The analysis of the data shows there is no correlation between the effectiveness of schools in the Cotswold District and the number of pupils on the school roll.

The Review Team also analysed data from local authority areas nationally to provide relevant comparisons. The findings from the Gloucestershire data were shown to be reflected nationally. For example, the DfE data and OFSTED reports for schools in North Yorkshire show a similar pattern.
For example:
i. The data shows there are 317 primary schools in North Yorkshire.

ii. Over thirty-seven per cent of these schools (119 schools) have seventy or less pupils on roll. This is the same or less than the number on roll at Ebrington School.
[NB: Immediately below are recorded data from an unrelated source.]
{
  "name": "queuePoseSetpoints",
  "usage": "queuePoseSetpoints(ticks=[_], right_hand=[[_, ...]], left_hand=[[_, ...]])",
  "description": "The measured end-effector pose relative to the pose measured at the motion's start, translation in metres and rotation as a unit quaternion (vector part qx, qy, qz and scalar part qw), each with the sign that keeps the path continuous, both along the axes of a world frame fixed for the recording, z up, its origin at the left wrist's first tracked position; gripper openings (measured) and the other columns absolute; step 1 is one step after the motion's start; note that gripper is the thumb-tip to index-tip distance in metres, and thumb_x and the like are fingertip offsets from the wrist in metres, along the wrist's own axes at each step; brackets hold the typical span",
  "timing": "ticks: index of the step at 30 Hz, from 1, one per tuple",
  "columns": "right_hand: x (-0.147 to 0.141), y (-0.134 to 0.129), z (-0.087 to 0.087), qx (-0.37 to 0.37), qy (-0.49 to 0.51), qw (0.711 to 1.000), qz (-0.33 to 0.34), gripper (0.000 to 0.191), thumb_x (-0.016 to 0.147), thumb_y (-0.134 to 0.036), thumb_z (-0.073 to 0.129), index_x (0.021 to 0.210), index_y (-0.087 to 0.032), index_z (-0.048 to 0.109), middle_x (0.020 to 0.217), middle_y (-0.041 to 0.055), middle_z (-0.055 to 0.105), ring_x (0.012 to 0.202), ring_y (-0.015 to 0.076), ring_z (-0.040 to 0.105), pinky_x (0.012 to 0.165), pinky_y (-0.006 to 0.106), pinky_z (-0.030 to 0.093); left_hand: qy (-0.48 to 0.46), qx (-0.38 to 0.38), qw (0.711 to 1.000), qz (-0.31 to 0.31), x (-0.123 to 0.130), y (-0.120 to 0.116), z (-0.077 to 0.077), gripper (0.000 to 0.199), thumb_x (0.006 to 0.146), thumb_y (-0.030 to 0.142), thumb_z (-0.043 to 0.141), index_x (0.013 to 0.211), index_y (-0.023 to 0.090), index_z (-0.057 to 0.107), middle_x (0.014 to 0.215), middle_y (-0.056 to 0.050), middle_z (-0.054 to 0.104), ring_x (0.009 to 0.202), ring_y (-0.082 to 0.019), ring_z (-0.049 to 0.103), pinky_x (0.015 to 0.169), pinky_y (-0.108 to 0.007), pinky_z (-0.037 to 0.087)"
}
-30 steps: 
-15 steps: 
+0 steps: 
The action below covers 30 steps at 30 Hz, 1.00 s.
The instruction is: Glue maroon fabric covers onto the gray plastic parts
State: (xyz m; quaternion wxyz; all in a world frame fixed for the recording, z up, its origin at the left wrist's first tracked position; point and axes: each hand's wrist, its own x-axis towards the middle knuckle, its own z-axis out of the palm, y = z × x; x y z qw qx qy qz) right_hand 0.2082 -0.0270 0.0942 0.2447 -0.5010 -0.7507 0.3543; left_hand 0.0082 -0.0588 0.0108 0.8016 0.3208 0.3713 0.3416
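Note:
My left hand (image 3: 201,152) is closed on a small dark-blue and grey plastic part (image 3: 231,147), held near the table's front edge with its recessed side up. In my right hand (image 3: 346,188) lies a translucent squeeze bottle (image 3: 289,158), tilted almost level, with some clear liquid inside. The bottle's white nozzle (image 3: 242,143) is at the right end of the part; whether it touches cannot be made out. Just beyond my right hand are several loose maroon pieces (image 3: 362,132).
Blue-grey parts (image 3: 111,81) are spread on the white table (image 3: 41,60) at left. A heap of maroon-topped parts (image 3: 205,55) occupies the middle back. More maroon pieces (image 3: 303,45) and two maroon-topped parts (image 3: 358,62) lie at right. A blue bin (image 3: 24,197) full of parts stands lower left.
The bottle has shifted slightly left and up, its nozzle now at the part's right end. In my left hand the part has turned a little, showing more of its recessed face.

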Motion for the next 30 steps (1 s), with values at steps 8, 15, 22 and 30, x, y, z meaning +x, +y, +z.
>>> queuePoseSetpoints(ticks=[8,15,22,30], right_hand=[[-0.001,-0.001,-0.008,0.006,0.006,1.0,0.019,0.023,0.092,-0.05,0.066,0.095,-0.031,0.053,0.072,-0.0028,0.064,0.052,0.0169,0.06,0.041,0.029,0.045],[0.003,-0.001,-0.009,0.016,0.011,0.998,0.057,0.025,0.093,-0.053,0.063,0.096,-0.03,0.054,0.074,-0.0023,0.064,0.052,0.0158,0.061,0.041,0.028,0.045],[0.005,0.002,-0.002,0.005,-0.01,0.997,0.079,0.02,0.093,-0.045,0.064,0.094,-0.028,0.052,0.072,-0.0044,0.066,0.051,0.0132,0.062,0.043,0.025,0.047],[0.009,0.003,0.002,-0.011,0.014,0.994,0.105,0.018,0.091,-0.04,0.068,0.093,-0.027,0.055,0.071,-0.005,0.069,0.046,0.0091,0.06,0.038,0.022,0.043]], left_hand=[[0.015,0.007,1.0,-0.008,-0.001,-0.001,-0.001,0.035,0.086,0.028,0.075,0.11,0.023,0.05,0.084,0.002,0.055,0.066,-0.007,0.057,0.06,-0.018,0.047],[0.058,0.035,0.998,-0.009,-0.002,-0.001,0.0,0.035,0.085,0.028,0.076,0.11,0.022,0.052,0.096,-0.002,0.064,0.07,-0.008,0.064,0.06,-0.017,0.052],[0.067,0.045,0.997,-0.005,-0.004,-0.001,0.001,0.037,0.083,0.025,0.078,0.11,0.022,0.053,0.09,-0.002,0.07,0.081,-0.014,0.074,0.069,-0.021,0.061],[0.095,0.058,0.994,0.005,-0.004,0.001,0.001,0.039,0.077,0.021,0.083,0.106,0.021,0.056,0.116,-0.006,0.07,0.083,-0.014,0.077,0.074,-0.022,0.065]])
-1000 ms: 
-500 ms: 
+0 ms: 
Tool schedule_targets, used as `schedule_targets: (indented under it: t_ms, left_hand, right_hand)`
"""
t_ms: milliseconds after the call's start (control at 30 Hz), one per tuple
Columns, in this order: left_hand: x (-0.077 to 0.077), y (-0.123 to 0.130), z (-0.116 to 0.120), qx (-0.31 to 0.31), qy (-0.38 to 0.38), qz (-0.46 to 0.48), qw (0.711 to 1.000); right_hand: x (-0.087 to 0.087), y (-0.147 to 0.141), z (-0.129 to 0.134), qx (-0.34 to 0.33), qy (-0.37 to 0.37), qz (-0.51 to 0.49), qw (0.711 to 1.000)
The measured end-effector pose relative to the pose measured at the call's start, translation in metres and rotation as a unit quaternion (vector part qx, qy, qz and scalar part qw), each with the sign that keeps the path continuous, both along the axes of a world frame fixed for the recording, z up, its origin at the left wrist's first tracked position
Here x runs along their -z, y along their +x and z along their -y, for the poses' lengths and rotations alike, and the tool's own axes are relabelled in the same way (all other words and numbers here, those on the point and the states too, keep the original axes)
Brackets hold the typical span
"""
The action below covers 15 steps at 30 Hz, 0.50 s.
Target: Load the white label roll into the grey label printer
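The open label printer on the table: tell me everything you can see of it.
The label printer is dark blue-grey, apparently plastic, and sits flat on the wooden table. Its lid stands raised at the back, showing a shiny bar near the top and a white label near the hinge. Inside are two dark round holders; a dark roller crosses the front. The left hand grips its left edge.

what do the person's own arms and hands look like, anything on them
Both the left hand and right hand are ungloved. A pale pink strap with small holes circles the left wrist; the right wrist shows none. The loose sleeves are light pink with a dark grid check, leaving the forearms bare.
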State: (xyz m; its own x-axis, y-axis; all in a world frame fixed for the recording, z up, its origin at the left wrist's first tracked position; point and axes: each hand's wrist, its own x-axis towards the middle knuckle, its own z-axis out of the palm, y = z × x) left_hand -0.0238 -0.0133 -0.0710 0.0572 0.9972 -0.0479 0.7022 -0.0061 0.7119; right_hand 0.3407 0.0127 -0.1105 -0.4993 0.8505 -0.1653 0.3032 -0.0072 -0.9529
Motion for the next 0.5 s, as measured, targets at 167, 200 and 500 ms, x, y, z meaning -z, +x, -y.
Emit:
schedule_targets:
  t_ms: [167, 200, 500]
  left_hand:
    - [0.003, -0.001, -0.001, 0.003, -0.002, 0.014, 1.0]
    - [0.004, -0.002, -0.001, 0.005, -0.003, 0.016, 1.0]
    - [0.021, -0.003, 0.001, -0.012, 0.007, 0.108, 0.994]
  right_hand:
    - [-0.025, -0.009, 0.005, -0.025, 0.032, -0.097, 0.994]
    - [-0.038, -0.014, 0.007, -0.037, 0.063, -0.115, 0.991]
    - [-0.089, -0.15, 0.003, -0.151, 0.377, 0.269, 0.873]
iii. Fifty-eight per cent of these small schools have less than fifty pupils on roll. Indeed, nearly seventeen per cent had below 30 pupils on roll.
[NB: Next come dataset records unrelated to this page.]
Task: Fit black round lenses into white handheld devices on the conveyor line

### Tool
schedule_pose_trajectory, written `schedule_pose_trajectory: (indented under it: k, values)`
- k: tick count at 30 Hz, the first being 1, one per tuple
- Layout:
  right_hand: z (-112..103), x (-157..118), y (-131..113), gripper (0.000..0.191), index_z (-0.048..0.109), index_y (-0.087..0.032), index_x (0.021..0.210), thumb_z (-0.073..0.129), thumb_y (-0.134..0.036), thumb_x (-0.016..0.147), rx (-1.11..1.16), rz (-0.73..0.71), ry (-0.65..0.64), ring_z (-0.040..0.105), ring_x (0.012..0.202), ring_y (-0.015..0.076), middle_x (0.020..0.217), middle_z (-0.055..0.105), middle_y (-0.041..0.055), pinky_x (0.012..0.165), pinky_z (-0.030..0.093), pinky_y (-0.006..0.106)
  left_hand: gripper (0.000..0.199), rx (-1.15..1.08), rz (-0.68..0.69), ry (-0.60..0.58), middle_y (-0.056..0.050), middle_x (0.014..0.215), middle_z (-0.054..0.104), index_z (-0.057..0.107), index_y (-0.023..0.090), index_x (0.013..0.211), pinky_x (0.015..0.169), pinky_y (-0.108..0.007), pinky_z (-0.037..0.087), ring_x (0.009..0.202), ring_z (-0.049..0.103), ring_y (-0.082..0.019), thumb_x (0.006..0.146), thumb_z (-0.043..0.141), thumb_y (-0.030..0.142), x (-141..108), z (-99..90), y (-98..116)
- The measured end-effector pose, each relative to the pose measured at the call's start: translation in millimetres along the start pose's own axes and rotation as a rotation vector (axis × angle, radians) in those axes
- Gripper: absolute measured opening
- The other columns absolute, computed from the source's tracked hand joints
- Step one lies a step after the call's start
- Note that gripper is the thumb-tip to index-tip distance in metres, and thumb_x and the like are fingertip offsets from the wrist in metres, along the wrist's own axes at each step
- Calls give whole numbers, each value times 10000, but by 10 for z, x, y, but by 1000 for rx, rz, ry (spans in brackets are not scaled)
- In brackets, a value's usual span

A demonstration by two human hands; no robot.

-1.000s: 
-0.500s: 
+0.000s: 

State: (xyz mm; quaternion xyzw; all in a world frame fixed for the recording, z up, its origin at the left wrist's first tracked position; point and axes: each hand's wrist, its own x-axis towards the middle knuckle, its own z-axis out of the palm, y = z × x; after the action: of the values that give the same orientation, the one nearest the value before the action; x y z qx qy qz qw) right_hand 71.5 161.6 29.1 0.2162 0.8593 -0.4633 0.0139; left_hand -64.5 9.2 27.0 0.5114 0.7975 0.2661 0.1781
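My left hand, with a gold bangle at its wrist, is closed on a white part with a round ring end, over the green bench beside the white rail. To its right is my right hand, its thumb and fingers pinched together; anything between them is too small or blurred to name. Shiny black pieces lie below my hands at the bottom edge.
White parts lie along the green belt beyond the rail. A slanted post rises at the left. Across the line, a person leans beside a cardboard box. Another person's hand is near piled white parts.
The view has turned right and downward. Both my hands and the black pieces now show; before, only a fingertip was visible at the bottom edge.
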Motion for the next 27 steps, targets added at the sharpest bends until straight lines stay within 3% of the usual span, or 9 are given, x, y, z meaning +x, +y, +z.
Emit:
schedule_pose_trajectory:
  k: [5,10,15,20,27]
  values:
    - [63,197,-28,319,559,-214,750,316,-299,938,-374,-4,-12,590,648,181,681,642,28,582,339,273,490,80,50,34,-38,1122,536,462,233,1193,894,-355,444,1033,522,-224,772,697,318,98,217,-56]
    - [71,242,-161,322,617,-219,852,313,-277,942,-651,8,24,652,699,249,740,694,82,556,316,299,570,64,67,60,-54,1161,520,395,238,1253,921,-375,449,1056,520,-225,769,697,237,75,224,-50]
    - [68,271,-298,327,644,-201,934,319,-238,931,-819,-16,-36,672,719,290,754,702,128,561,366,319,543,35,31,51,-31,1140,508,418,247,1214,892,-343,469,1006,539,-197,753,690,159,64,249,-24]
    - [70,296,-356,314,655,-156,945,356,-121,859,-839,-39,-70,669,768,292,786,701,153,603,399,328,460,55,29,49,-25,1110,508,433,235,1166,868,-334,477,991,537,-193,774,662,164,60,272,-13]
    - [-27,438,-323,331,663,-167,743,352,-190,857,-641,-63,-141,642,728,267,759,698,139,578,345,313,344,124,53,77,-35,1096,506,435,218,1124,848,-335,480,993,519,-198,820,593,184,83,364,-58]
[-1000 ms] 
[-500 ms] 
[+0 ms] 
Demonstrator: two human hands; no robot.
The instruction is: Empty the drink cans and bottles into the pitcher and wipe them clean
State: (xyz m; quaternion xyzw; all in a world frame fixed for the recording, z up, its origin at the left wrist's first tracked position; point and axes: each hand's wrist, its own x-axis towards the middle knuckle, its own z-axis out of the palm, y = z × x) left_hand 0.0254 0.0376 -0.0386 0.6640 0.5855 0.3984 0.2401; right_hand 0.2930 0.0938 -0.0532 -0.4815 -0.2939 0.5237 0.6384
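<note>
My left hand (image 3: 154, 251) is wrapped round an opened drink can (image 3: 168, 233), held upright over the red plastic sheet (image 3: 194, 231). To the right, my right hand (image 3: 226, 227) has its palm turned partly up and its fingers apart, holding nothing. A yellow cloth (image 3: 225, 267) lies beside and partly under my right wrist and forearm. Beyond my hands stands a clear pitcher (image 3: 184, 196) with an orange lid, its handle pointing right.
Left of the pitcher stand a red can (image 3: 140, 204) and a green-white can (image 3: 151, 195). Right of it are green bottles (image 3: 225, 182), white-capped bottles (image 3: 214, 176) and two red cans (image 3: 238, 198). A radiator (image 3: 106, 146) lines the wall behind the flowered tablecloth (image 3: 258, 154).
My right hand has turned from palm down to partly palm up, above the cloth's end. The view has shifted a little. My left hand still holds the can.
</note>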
iv. A random sample of OFSTED reports representing 25 per cent of these small schools (30 schools) shows:
a. The numbers on roll for the sample of schools ranged from 8 to 70 pupils;
b. These small schools were educating 1,251 pupils;
c. OFSTED reports show that
i. One (1) school was ‘requiring improvement’.
ii. Sixteen (16) schools were judged ‘good’.
iii. Nine (9) schools were judged ‘good with outstanding features’.
iv. Four (4) schools were judged outstanding.
v. The one school ‘requiring improvement’ had a new headteacher and OFSTED stated
...the recently appointed headteacher has already had a very significant impact on improving the school.
(OFSTED, 2015)
d. The numbers of pupils on roll of the schools judged ‘outstanding’ were
41, 52, 45 and 39. These were all two class schools.
e. The school with 8 pupils on roll was judged by OFSTED to be ‘good with outstanding features’. OFSTED stated that the headteacher of this school had:
...successful drive, showed clear sighted leadership and leads the school with passion and quiet determination. (OFSTED, 2014)

The data shows that nationally there are 2,144 state-funded primary schools educating 145,212 pupils in England with less than one hundred pupils on roll. Most of these schools are in rural areas.
(School Census, January, 2015)

The findings show that in recent years small schools have joined with other schools in formal or informal partnerships and Federations. OFSTED reports show that these groups of schools often have one executive headteacher and one governing body. Each school maintains it own identity but benefits from the experience of a larger professional staff and an effective executive headteacher.

Examples of such partnerships can be found nationally. Examples reviewed by the Team included those in Gloucestershire, Warwickshire, Cornwall and North Yorkshire. Some groupings of primary schools include a secondary school. Such partnerships and Federations were judged to raise the achievement of the pupils and secure the future of small rural schools.